Extracted records
* * *

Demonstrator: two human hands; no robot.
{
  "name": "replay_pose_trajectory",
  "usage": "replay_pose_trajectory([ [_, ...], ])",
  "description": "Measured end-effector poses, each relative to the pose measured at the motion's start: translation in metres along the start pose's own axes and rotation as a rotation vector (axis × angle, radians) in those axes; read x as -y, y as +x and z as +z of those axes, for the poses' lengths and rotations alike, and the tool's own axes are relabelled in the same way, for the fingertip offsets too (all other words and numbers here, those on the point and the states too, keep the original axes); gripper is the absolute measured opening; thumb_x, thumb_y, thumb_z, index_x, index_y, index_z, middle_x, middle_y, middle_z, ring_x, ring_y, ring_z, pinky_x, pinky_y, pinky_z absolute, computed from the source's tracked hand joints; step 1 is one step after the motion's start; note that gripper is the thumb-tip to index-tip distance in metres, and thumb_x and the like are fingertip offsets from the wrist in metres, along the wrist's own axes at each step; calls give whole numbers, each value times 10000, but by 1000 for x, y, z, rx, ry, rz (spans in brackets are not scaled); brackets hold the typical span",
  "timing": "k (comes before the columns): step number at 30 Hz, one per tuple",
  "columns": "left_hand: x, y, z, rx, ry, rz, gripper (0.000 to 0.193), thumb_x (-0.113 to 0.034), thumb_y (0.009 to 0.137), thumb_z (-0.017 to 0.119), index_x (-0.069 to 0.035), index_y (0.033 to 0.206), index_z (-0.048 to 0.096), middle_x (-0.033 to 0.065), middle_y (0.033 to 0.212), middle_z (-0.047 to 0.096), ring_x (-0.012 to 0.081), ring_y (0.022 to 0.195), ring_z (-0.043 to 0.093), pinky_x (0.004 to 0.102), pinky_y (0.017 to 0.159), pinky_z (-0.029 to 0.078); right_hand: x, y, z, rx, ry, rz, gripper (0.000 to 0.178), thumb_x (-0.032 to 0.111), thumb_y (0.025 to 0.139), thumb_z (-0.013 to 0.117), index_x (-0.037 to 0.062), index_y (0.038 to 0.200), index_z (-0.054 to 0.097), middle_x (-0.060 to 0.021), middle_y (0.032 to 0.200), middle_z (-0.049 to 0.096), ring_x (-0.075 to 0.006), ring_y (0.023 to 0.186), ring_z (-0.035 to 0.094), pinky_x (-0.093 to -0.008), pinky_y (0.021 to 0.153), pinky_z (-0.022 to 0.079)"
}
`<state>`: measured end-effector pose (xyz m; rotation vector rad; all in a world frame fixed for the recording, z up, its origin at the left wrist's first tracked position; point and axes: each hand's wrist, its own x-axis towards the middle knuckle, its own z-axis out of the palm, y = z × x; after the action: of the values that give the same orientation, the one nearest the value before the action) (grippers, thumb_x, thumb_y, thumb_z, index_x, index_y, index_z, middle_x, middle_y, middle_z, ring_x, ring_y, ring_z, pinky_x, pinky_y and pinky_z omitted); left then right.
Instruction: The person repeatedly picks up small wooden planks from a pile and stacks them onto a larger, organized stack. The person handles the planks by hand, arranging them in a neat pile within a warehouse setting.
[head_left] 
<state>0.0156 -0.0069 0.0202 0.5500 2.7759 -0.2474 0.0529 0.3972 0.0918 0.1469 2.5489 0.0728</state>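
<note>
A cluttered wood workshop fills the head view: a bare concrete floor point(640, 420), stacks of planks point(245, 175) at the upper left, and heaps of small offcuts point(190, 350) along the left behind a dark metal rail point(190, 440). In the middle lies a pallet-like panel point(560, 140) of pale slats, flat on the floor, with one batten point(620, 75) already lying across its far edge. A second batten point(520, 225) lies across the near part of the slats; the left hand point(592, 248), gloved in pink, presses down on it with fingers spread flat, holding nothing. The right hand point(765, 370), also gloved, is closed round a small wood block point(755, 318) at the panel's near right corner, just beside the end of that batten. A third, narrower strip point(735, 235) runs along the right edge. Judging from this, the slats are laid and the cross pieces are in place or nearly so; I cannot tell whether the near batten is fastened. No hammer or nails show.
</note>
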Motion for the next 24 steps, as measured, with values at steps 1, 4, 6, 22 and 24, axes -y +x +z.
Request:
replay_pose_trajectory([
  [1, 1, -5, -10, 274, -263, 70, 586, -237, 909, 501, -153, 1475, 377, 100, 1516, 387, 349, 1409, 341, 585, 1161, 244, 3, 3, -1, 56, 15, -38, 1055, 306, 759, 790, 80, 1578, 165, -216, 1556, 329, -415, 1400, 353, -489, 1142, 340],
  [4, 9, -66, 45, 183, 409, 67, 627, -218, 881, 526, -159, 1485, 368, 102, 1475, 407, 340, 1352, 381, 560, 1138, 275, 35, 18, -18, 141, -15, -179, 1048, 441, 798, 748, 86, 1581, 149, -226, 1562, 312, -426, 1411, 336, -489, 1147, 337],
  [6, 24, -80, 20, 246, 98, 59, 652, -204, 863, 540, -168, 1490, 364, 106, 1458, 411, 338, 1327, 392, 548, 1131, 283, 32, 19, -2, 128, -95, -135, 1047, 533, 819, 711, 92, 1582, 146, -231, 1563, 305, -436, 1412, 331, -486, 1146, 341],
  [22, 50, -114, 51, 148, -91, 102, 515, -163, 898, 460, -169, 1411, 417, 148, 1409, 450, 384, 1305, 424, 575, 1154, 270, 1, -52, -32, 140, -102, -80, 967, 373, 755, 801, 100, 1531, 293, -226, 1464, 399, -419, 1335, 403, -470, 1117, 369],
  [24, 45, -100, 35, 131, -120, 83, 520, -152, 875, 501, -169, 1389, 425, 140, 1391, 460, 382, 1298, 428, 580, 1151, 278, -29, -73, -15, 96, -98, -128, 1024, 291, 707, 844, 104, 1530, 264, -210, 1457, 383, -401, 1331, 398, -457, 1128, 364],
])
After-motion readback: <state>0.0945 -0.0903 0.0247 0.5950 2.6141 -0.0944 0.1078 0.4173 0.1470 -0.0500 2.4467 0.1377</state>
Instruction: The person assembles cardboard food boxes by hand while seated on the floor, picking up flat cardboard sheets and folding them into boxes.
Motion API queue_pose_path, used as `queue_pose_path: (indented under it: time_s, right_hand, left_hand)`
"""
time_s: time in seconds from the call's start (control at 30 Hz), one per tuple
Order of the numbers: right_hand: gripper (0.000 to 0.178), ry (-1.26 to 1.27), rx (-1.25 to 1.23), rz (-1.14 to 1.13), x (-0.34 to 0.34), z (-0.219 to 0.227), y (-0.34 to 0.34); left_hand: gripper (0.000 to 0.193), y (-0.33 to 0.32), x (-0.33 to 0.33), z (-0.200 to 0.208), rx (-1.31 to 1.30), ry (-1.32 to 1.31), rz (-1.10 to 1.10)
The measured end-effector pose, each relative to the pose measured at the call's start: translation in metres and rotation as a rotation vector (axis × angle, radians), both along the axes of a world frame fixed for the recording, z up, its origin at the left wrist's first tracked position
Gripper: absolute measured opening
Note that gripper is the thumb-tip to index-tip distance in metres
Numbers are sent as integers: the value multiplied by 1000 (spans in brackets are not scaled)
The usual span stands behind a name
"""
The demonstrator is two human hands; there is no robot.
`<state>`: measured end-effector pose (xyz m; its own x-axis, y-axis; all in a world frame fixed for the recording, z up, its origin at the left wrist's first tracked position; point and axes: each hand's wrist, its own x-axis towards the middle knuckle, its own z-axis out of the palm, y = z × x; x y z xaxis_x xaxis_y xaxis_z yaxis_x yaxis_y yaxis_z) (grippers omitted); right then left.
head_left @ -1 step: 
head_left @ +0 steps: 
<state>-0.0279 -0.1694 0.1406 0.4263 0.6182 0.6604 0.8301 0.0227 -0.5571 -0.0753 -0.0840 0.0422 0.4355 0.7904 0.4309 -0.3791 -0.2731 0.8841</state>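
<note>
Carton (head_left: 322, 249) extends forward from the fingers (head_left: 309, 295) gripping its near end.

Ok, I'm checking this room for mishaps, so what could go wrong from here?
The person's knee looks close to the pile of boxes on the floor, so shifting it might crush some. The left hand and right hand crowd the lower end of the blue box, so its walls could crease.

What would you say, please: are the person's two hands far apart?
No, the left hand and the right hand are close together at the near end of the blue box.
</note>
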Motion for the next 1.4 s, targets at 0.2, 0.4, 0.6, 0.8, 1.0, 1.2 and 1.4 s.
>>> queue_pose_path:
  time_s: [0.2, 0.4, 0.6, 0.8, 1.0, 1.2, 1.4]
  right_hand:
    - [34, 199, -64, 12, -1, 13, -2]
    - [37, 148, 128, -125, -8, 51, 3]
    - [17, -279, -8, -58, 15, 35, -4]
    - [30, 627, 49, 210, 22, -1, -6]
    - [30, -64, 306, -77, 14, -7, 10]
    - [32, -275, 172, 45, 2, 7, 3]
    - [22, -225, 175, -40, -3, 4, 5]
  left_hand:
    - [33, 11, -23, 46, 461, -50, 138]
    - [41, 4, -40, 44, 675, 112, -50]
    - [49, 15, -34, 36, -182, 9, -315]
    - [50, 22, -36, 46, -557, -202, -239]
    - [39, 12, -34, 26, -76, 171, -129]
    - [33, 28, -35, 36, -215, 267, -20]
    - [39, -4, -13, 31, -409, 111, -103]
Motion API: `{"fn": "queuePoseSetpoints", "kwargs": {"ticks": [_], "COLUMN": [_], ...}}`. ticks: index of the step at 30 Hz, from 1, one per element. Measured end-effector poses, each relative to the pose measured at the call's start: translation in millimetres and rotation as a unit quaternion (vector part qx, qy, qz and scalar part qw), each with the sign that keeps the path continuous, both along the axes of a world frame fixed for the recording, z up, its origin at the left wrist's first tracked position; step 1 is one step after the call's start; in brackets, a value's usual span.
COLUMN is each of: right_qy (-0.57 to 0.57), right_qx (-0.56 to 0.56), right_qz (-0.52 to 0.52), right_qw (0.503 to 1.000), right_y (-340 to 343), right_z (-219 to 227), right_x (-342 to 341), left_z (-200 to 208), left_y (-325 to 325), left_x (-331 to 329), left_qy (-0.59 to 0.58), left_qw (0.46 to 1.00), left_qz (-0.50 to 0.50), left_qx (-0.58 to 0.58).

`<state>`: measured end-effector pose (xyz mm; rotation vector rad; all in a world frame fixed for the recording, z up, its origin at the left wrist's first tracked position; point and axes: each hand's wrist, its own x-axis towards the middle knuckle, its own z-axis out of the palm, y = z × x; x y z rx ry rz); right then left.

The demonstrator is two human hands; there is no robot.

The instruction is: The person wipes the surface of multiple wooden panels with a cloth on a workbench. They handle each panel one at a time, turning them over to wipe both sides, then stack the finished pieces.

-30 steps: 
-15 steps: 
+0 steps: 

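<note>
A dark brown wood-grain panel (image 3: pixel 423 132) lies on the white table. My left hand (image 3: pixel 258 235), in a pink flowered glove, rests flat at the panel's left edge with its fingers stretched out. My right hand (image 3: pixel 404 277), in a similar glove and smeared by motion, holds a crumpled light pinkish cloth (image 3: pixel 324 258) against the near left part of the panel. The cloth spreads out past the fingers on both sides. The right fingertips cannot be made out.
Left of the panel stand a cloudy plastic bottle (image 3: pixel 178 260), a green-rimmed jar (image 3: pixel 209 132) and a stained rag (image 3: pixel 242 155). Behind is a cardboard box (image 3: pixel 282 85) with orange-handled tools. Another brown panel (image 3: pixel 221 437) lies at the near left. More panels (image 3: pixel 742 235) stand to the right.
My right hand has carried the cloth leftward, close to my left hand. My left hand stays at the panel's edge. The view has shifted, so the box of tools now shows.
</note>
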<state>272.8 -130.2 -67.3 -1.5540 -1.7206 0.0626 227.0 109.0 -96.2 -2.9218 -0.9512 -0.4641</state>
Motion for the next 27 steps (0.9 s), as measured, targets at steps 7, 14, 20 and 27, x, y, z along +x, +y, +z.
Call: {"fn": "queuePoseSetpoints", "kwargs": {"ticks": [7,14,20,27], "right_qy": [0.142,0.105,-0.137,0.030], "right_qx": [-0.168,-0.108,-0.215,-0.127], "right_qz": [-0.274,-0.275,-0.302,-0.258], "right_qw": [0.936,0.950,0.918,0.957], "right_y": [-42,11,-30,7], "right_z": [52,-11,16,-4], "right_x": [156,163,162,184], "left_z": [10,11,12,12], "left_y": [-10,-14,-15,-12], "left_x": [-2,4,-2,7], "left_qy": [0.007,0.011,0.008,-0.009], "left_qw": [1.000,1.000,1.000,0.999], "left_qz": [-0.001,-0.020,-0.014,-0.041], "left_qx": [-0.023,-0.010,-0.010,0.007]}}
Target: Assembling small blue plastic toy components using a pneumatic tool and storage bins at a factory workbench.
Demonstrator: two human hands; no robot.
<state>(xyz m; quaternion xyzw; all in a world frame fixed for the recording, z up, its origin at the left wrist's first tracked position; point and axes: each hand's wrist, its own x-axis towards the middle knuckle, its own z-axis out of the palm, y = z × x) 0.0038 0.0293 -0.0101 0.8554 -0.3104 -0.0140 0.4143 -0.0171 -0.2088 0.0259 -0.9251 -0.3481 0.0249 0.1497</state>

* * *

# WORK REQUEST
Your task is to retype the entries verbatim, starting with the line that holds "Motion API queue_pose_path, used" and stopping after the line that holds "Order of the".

# SOLUTION FOR THIS EXERCISE
Motion API queue_pose_path, used as `queue_pose_path: (indented under it: time_s, right_hand, left_hand)`
"""
time_s: time in seconds from the call's start (control at 30 Hz), one per tuple
Order of the numbers: right_hand: gripper (0.000 to 0.178), ry (-1.26 to 1.27), rx (-1.25 to 1.23), rz (-1.14 to 1.13), x (-0.34 to 0.34), z (-0.219 to 0.227), y (-0.34 to 0.34); left_hand: gripper (0.000 to 0.193), y (-0.33 to 0.32), x (-0.33 to 0.33), z (-0.200 to 0.208), rx (-1.31 to 1.30), ry (-1.32 to 1.31), rz (-1.10 to 1.10)

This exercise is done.